Aplaste el plátano muy maduro con el dorso de una cuchara y después añada el huevo, el azúcar, la leche condensada azucarada Nestlé Eagle Brand y el aceite de maíz.
Mezcle con unas varillas hasta obtener una masa homogénea y bien emulsionada.
Tamice la harina para pasteles y la levadura en polvo. Incorpórelas con una espátula de silicona, removiendo suavemente unas cuantas veces, luego añada los arándanos rojos secos y mezcle solo hasta que todo quede distribuido de manera uniforme (no mezcle en exceso. Basta con que no se vea harina seca; si no, se desarrolla el gluten y la miga queda con alveolos muy grandes). Olvidé hacer una foto cuando añadí e incorporé los arándanos rojos.
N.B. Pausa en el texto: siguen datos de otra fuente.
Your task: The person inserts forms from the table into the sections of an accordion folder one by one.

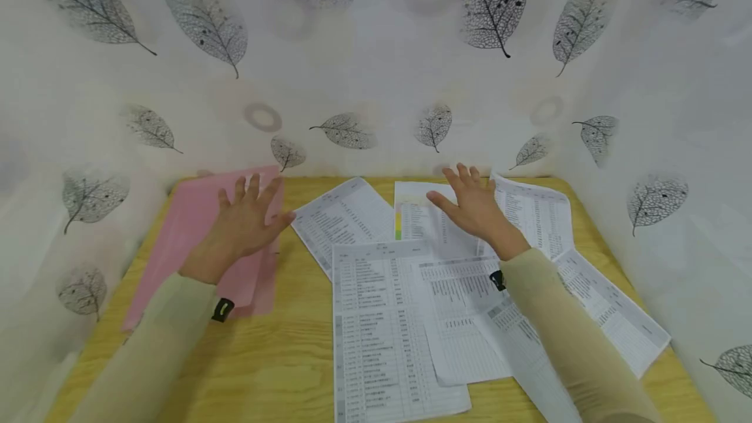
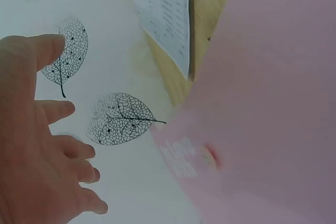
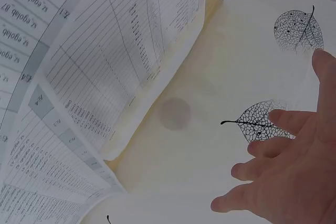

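Several printed sheets of tables [image 1: 392,318] lie spread and overlapping on a wooden table [image 1: 282,358]. A pink folder [image 1: 194,227] lies flat at the back left. My left hand [image 1: 243,224] hovers over the folder with fingers spread and holds nothing; the left wrist view shows the same left hand [image 2: 37,150] beside the pink folder [image 2: 262,103]. My right hand [image 1: 470,204] hovers, fingers straight, over the far sheets near a sheet with coloured marks [image 1: 417,214]. In the right wrist view the right hand [image 3: 289,182] is empty, next to curled sheets [image 3: 105,61].
White walls printed with grey leaves [image 1: 376,64] close in the table at the back and both sides. One sheet [image 1: 611,309] reaches the right wall. Bare wood [image 1: 258,371] shows at the front left. Both sleeves [image 1: 564,338] are beige.
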A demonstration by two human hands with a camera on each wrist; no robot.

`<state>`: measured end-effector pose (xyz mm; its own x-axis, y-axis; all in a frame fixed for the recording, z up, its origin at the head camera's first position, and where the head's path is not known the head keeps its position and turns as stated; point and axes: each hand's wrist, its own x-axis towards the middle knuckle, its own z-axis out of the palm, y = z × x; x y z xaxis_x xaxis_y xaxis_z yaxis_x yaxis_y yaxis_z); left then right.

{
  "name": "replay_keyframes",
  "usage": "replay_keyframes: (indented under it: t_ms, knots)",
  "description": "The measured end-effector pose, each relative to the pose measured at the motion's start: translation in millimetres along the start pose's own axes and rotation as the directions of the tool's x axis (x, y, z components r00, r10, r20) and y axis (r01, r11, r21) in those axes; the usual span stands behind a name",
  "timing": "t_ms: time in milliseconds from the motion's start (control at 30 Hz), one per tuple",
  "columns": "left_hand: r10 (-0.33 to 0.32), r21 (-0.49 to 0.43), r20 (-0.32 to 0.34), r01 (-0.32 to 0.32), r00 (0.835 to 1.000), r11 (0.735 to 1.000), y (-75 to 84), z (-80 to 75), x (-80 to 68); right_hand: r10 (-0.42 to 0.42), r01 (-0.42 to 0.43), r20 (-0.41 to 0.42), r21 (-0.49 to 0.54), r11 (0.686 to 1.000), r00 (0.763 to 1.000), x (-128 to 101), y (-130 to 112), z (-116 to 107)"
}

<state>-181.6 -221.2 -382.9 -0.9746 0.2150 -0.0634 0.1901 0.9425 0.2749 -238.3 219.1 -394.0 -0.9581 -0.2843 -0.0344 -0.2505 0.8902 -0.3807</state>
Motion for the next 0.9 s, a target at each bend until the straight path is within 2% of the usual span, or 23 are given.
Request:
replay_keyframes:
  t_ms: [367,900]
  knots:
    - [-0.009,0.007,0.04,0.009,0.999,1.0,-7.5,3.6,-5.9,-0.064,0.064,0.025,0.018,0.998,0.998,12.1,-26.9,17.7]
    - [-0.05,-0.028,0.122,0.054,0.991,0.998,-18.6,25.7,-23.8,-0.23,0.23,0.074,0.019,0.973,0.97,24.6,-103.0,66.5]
Precaliente el horno durante 10 minutos. Utilice un molde tipo plum cake de 26 cm y vierta la masa (unte previamente el interior del molde con una fina capa de aceite de maíz para que luego sea más fácil desmoldar el pastel). Dé forma a la superficie de la masa para que quede un poco más baja en el centro y algo más alta en los lados.
Hornee a 160 °C durante 40 a 43 minutos. El pastel se abre solo en la superficie durante el horneado y queda muy bonito, por lo que no es necesario sacarlo a mitad de cocción para hacerle un corte.
Después de hornear, desmolde el pastel y déjelo enfriar. A continuación prepare el almíbar: ponga el agua hervida y enfriada y el azúcar granulado en un cazo pequeño, ajuste la temperatura a unos 90 °C (yo utilizo una placa de inducción) y, removiendo constantemente, lleve a ebullición hasta que el azúcar se disuelva y la mezcla espese ligeramente; después retire del fuego (reduzca hasta obtener aproximadamente 1 cucharada, la cantidad justa para poder pincelar toda la superficie del pastel).
Deje reposar el pastel toda la noche en el frigorífico. Al día siguiente, cuando el aceite haya sido reabsorbido y la textura se haya estabilizado, córtelo en rebanadas. ¡Disfrútelo!